What to work on:
Copy out the lines beginning with the one that contains "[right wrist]" and ending with the last line below, exactly as they stand. Pictures are not copied.

Information shown:

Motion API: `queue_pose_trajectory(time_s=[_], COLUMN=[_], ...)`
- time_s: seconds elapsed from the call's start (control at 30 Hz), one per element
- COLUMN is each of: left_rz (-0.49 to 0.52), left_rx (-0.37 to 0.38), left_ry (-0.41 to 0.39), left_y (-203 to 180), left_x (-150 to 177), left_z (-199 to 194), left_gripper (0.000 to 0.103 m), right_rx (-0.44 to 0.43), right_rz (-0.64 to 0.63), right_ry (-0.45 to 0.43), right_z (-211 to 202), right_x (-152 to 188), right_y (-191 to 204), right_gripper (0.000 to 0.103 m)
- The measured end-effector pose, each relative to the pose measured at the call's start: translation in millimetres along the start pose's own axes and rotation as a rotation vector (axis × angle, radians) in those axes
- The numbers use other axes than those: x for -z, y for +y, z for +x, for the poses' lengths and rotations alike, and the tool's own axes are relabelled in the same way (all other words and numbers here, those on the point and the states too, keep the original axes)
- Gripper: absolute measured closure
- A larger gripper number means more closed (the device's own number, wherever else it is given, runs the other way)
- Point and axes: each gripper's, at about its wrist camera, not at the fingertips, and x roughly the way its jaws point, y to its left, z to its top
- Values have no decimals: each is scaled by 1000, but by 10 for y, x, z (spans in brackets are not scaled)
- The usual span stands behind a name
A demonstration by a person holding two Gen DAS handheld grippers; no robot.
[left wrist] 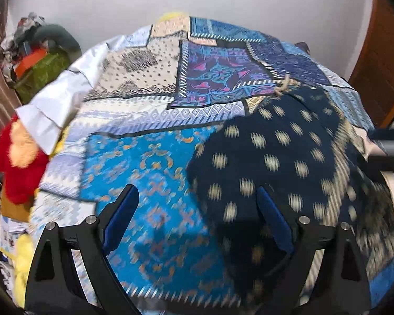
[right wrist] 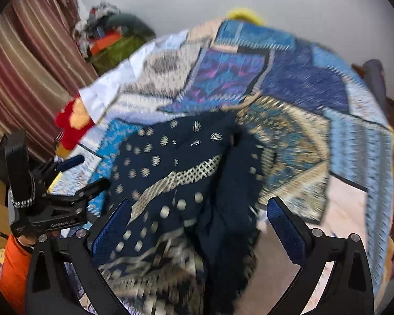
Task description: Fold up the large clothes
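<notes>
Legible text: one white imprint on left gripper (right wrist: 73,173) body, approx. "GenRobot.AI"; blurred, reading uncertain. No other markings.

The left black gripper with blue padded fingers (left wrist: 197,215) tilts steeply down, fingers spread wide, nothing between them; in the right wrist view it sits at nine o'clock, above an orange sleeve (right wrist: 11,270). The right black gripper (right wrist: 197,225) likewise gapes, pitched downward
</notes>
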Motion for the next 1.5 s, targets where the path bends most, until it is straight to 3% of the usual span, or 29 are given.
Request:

Exercise output:
[right wrist] 
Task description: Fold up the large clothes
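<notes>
Legible text: one white imprint on left gripper (right wrist: 73,173) body, approx. "GenRobot.AI"; blurred, reading uncertain. No other markings.

The left black gripper with blue padded fingers (left wrist: 197,215) tilts steeply down, fingers spread wide, nothing between them; in the right wrist view it sits at nine o'clock, above an orange sleeve (right wrist: 11,270). The right black gripper (right wrist: 197,225) likewise gapes, pitched downward
</notes>
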Motion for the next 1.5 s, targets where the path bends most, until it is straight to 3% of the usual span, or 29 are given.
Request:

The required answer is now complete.